Los niños y Pinocho, frente al desamparo, encuentran una posible salida, no sin riesgo ni temor. Cuando pueden, intrépidos, se lanzan al campo de la ficción. Los chicos que aparecen en este libro sufren y no pueden jugar; para poder hacerlo, compartimos con ellos (como lo hacemos a través de las aventuras) la opacidad de la experiencia que producen, para poder, desde allí, establecer una relación, un “entredós” que nos permita descubrir el horizonte de la plasticidad lúdica. Entonces lo disparatado cobra vida a la par de la narración de Collodi, el autor de Pinocho. Hablamos con las cosas; los juguetes invitan a jugar; emerge la fantasía, el ritmo del lenguaje donde la materialidad, la imaginación y el símbolo transgreden y generan la potencia afectiva en un territorio temporal y espacial en el que pueden constituir y hacer uso de la imagen corporal.1

Como en todas las historias, en el encuentro con estos chicos es preciso atravesar desafíos: Pinocho es fiel reflejo de ellos.

Con los niños es necesario encontrar y consolidar puertas relacionales, detalles, variaciones que abran y provoquen acontecimientos, quiebres en el tiempo que rompan con el encierro defensivo de ellos y marquen un antes y un después de la realización.

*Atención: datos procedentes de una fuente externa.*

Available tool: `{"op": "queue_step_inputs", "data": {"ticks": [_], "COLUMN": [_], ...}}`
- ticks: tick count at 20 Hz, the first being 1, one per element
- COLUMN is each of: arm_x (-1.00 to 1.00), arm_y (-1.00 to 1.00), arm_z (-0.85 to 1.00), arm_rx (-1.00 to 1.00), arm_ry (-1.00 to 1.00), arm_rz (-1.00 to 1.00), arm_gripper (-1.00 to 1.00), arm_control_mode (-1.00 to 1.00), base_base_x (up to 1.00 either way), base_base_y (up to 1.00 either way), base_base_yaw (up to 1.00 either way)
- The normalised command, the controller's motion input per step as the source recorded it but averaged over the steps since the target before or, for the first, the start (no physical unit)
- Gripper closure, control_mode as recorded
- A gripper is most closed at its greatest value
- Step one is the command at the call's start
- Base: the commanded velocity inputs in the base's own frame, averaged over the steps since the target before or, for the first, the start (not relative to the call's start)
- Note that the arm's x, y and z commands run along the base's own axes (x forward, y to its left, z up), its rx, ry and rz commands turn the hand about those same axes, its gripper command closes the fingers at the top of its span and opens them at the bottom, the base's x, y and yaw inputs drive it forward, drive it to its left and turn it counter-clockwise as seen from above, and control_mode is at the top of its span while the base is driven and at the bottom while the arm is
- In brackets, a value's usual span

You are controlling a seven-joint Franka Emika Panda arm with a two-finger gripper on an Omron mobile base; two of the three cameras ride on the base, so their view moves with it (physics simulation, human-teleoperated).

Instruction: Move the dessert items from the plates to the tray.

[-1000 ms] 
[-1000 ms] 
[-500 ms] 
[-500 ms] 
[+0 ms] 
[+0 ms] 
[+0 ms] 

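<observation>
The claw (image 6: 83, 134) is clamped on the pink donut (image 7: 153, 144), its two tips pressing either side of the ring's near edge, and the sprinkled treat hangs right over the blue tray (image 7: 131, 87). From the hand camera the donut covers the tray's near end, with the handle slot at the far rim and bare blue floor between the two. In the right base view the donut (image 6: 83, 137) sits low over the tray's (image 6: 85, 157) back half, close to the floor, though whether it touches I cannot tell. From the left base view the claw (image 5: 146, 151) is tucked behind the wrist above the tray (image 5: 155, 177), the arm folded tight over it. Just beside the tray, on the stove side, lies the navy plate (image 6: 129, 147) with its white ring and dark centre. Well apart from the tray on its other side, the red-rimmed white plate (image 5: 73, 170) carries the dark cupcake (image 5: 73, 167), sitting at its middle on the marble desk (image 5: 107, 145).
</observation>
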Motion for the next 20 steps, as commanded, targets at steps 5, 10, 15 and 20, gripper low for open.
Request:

En las narraciones se recurre a el hada azul, a varitas y polvos mágicos, a hechizos, a lámparas maravillosas, a encantamientos más o menos diabólicos; en nuestra práctica profesional apelamos a la ficción para salir del círculo reproductivo del sufrimiento, para romper la incredulidad y constituir la creencia, para apostar sin tapujos a lo impensado de un pensamiento por venir.

De esta manera re-creamos junto al niño la complicidad e intensidad de una nueva desventura, donde no todo está dicho ni prefigurado de antemano. A partir de ella descubrimos la natalidad de una nueva experiencia –imprevisible, originaria– tanto de la plasticidad neuronal como de la simbólica, donde nuestros niños-pinochos toman el cuerpo, la palabra y la imaginación escénica para ser y pensar como otros que les permiten ser ellos, no como una madera ni como un órgano, sino sujetos deseantes en la ficción del tiempo venidero.

Esteban Levin
Junio de 2020



Nota
1. Recuerdo en este instante, mientras escribo el Prólogo, uno de los ritmos infantiles de la primera infancia: “En la casa de Pinocho, todos cuentan hasta ocho, pin uno, pin dos, pin tres, pin cuatro, pin cinco, pin seis, pin siete, pin ocho”. Un juego corporal, rítmico y sensual, que nos permitía, sin darnos cuenta, apropiarnos del lenguaje y poner en escena la imagen del cuerpo a través del juego.